Another silent comedy great, Charlie Chaplin, inserts a rather bizarre dream sequence into his tear-jerking, seriocomic The Kid (1921), using angels and demons in a brief exposé on society’s ills. The dream finishes with Chaplin as an angel shot down by police. Heaven plays a big part in the fever dreams of a few other films screening the same night: the all-Black musical Cabin in the Sky (1943), the Jack Benny comedy The Horn Blows at Midnight (1945) and the Jeanette MacDonald-Nelson Eddy musical I Married an Angel (1942). 

The universality of dreams and dream imagery is evident in the final night of programming featuring a few foreign films that use the device not just for fantasy, romance or comedy but to shed light on the human condition. In Peter Weir’s thriller The Last Wave (1977), lawyer Richard Chamberlain’s dreams of an apocalyptic flood not only presage impending disaster but also connect him to the spirituality of Australia’s Aboriginal people and the country’s colonial history. Ingmar Bergman uses nightmares of a deserted city to reflect on mortality and past regrets in Wild Strawberries (1957), a film that inspired elements of several Woody Allen films, most notably Deconstructing Harry (1997). Luis Buñuel, a master of surrealism throughout his extensive filmography, filmed a number of his own recurring dreams to take down the pretensions and petty concerns of the privileged class in The Discreet Charm of the Bourgeoisie (1972). The entire movie has a dreamlike quality as a group of well-dressed and supposedly well-mannered people comically attempt over and over to have a meal together.

The dreams, fantasies and memories depicted in Federico Fellini’s 8 1/2 (1963) link the creative struggles of a famed director (Marcello Mastroianni) with his inability to come to terms with his relationships with the women in his life. The dream sequences here are some of the most imitated and influential in world cinema, as any comparison between the openings of this film and master borrower Woody Allen’s Stardust Memories (1980) will demonstrate.

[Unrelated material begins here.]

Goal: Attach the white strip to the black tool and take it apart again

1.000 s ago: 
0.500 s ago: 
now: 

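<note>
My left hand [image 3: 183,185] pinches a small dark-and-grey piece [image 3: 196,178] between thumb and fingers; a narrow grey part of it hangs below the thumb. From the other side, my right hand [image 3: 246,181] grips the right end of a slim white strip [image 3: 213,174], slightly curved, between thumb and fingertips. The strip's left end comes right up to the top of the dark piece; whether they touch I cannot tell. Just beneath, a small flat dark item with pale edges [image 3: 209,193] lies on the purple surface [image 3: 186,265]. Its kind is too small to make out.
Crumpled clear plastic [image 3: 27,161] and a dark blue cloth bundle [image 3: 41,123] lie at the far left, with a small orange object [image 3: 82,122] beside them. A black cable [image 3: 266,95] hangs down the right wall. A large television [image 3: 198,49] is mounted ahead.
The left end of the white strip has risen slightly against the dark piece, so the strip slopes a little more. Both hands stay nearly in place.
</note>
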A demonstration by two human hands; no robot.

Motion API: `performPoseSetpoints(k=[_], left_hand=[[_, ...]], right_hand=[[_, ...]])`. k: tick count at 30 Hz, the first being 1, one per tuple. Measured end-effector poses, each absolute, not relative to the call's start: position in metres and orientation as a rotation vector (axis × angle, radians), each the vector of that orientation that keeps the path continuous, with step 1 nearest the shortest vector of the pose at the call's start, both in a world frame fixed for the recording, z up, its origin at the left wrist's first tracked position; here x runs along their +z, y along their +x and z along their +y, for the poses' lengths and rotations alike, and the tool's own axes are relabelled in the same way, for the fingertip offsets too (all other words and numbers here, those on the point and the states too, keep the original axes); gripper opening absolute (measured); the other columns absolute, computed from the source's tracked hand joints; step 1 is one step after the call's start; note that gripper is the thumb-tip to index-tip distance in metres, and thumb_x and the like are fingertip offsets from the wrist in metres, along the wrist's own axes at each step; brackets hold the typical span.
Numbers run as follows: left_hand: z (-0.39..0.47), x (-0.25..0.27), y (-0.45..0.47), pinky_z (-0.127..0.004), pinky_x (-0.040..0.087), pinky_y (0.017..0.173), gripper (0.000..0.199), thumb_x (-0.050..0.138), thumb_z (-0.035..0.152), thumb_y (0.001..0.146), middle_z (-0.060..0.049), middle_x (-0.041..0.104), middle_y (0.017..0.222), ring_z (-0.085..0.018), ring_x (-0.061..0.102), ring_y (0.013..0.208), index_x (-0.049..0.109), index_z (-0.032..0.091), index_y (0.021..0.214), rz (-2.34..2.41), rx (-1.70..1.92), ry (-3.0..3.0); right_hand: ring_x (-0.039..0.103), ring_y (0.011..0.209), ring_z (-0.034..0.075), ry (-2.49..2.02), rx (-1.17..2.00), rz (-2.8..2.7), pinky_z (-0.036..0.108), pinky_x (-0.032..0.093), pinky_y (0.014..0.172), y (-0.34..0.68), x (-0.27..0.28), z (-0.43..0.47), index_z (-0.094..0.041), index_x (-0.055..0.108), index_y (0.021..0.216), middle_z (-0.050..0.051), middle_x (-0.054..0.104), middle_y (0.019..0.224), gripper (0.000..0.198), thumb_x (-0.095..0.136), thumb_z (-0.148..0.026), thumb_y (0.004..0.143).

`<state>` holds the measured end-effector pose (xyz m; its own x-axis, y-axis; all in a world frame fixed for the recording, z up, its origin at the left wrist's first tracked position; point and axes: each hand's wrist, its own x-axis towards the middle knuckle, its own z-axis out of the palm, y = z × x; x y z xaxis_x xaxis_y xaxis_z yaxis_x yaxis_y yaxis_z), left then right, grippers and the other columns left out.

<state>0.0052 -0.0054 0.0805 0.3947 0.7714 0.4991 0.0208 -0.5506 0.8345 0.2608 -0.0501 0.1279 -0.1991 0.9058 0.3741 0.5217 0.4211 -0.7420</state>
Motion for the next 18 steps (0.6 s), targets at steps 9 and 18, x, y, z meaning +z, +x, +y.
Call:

Our spotlight concludes with David Lynch’s singular fever vision Eraserhead (1977), described by the director himself as “a dream of dark and troubling things.” Most of Lynch’s films have the evocative imagery, rhythm and the unsettling effects of our deepest, darkest dreams (for the best example, see Mulholland Drive, 2001). This black-and-white picture, generally identified as a horror movie but arguably less easily categorizable than that, was Lynch’s first feature release and set the tone for his subsequent work. And who could ever forget the disturbing Lady in the Radiator and her musical exhortation that “In Heaven, everything is fine,”? The tune was later covered by bands ranging from The Pixies to Bauhaus to Modest Mouse.